> _Assignment_
Give again, word for word, only the lines of the material below from its first line through the one that holds "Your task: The"; pictures stay out.

> _Supplied records_
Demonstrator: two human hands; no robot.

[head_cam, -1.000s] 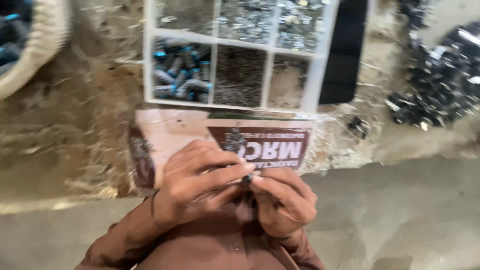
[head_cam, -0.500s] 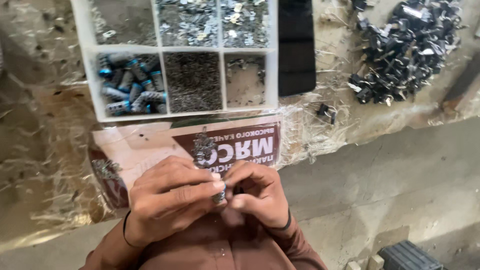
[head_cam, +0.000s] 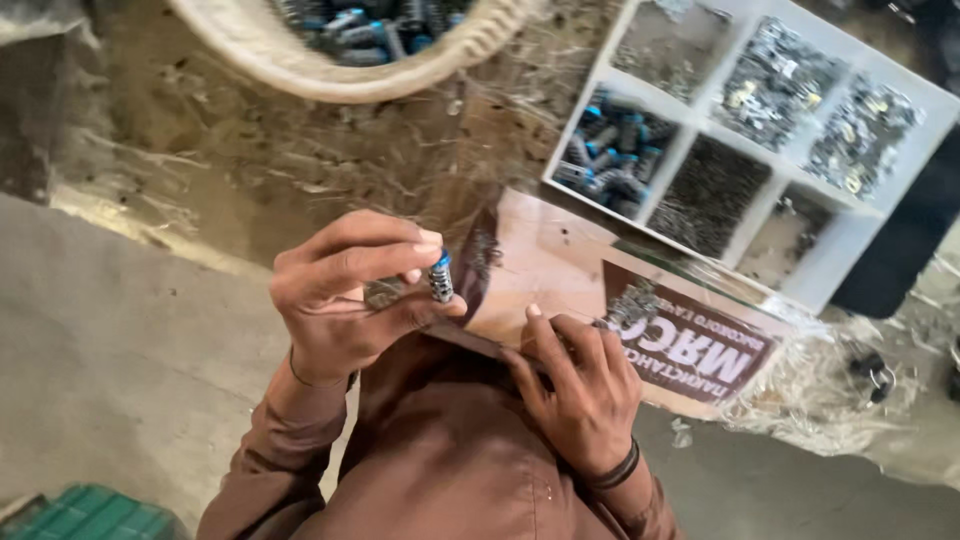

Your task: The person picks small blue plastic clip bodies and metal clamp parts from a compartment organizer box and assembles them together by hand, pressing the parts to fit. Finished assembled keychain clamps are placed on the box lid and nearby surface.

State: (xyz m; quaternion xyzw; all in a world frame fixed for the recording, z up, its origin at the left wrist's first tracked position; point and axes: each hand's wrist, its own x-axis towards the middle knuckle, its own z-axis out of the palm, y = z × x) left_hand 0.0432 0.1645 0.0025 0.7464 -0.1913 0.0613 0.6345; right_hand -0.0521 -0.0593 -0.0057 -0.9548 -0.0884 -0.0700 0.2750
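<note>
My left hand (head_cam: pixel 345 295) pinches a small metal part with a blue end (head_cam: pixel 440 277) between thumb and fingers, held up in front of me. My right hand (head_cam: pixel 575 385) rests flat with fingers spread on the near edge of a brown cardboard sheet (head_cam: pixel 560 270) that lies across my lap. A small cluster of metal pieces (head_cam: pixel 630 305) sits on the cardboard just beyond the right hand's fingertips.
A white compartment tray (head_cam: pixel 850 245) at the upper right holds blue-tipped parts (head_cam: pixel 615 150), dark small pieces and shiny metal bits in separate cells. A woven basket (head_cam: pixel 330 75) with similar blue parts is at the top. A green crate corner (head_cam: pixel 90 515) shows bottom left.
The hands have parted: the left lifted away to the left with the small part, the right dropped onto the cardboard. The view swung left, bringing the basket in.
</note>
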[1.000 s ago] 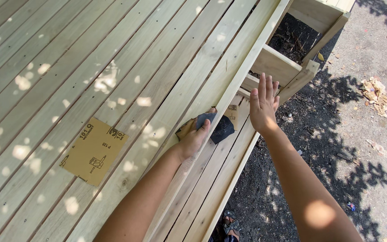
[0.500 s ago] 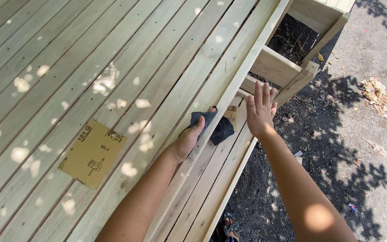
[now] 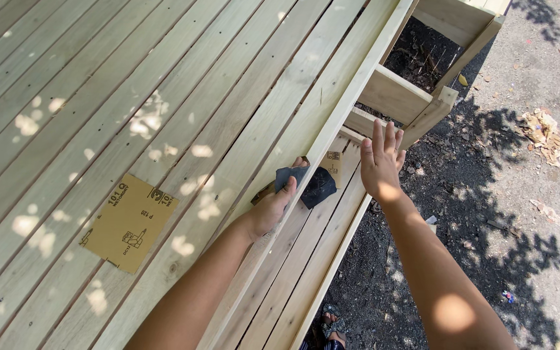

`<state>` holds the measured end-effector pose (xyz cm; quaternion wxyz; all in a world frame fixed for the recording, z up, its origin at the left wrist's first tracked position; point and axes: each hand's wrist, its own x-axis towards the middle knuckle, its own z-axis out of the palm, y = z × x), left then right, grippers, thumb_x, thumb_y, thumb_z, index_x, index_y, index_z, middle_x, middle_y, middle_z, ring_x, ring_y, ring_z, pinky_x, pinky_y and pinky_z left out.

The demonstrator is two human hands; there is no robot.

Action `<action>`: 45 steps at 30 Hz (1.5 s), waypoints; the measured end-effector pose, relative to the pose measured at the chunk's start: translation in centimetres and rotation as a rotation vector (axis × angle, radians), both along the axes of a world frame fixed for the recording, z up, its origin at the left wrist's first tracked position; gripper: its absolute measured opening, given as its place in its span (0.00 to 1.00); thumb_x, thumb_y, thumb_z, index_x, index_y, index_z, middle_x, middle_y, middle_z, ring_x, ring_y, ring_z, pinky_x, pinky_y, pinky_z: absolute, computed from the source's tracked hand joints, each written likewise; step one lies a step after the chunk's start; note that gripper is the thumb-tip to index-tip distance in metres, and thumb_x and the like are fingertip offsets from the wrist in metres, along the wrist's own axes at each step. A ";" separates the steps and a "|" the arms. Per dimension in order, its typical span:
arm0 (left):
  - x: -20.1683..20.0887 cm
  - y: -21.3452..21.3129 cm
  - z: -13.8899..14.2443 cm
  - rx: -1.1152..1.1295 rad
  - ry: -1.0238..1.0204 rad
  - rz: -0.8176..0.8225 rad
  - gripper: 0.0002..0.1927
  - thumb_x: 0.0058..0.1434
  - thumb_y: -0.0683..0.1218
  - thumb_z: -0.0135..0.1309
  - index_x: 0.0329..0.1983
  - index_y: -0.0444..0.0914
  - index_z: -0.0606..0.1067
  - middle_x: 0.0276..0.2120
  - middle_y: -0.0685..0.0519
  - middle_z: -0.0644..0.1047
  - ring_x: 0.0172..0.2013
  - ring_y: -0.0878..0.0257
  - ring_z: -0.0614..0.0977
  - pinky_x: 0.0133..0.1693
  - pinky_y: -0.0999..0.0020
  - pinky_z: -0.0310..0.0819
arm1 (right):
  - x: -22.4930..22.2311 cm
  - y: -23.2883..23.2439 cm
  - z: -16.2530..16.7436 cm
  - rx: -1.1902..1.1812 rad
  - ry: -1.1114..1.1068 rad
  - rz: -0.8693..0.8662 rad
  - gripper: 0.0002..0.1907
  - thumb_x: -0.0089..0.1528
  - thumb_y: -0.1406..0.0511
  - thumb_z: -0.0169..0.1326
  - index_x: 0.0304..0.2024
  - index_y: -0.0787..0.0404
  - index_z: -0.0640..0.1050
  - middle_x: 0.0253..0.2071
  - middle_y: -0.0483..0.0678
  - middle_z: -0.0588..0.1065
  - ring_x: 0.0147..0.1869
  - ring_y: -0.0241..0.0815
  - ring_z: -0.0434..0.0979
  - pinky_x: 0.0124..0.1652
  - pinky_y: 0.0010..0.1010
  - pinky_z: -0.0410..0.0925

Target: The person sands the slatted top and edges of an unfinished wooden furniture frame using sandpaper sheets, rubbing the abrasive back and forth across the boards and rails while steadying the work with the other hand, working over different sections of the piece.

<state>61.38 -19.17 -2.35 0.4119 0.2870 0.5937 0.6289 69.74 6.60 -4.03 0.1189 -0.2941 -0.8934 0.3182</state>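
My left hand (image 3: pixel 273 206) grips a folded dark sheet of sandpaper (image 3: pixel 315 185) and presses it against the edge board of a pale wooden deck (image 3: pixel 183 97). The sheet's tan back shows at its far corner. My right hand (image 3: pixel 381 163) rests flat, fingers spread, on the lower step boards (image 3: pixel 306 259) just right of the sandpaper, holding nothing.
A tan sheet of sandpaper (image 3: pixel 129 221) lies back-up on the deck planks to the left. Open wooden framing (image 3: pixel 416 97) with soil beneath stands at the far end. Bare ground with dry leaves (image 3: pixel 539 129) lies on the right. A sandalled foot (image 3: pixel 333 326) shows below the step.
My left hand has slid the sandpaper a little farther along the edge board. My right hand has stayed flat on the step.
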 end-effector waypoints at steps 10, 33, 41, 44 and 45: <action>-3.5 10.8 2.3 -0.493 0.947 0.007 0.35 0.74 0.65 0.25 0.79 0.46 0.43 0.80 0.57 0.40 0.75 0.58 0.53 0.71 0.65 0.49 | 0.5 0.0 -0.4 -0.011 -0.040 -0.036 0.36 0.71 0.43 0.24 0.78 0.47 0.48 0.81 0.56 0.37 0.83 0.57 0.24 0.72 0.57 0.27; 1.7 1.2 1.2 -0.560 1.196 -0.118 0.38 0.73 0.60 0.32 0.78 0.36 0.44 0.78 0.45 0.40 0.76 0.49 0.48 0.71 0.58 0.44 | -1.5 -1.7 0.8 0.044 -0.015 0.040 0.35 0.72 0.44 0.25 0.78 0.48 0.48 0.81 0.56 0.38 0.83 0.57 0.24 0.72 0.58 0.27; -3.6 12.0 1.8 -0.646 1.192 -0.073 0.38 0.71 0.61 0.36 0.79 0.42 0.44 0.78 0.50 0.41 0.75 0.48 0.49 0.71 0.56 0.47 | -0.9 0.3 0.4 0.050 -0.005 -0.052 0.34 0.71 0.45 0.25 0.78 0.47 0.50 0.81 0.56 0.40 0.84 0.60 0.26 0.72 0.60 0.28; -4.1 14.3 2.9 -0.678 1.200 -0.061 0.37 0.72 0.61 0.35 0.79 0.42 0.45 0.79 0.52 0.42 0.75 0.47 0.49 0.72 0.56 0.47 | 0.0 -0.3 -0.4 0.050 -0.013 -0.053 0.35 0.71 0.45 0.26 0.78 0.47 0.50 0.81 0.57 0.40 0.83 0.61 0.27 0.72 0.61 0.29; -3.6 13.6 3.1 -0.683 1.208 -0.055 0.37 0.72 0.61 0.35 0.79 0.42 0.45 0.78 0.52 0.42 0.75 0.46 0.49 0.72 0.56 0.46 | 0.3 -0.5 -0.5 0.053 -0.022 -0.047 0.35 0.71 0.45 0.26 0.78 0.47 0.50 0.80 0.57 0.40 0.83 0.61 0.27 0.71 0.61 0.28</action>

> _Exercise response_
Demonstrator: two human hands; no robot.

[head_cam, -1.000s] 
[head_cam, -0.500s] 
[head_cam, +0.000s] 

Your task: The person picks small blue plastic clip bodies and metal clamp parts from a compartment organizer box and assembles them together by hand, pressing the parts to fit. Finished assembled keychain clamps are placed on the box lid and nearby surface.

No other output is expected for this exercise.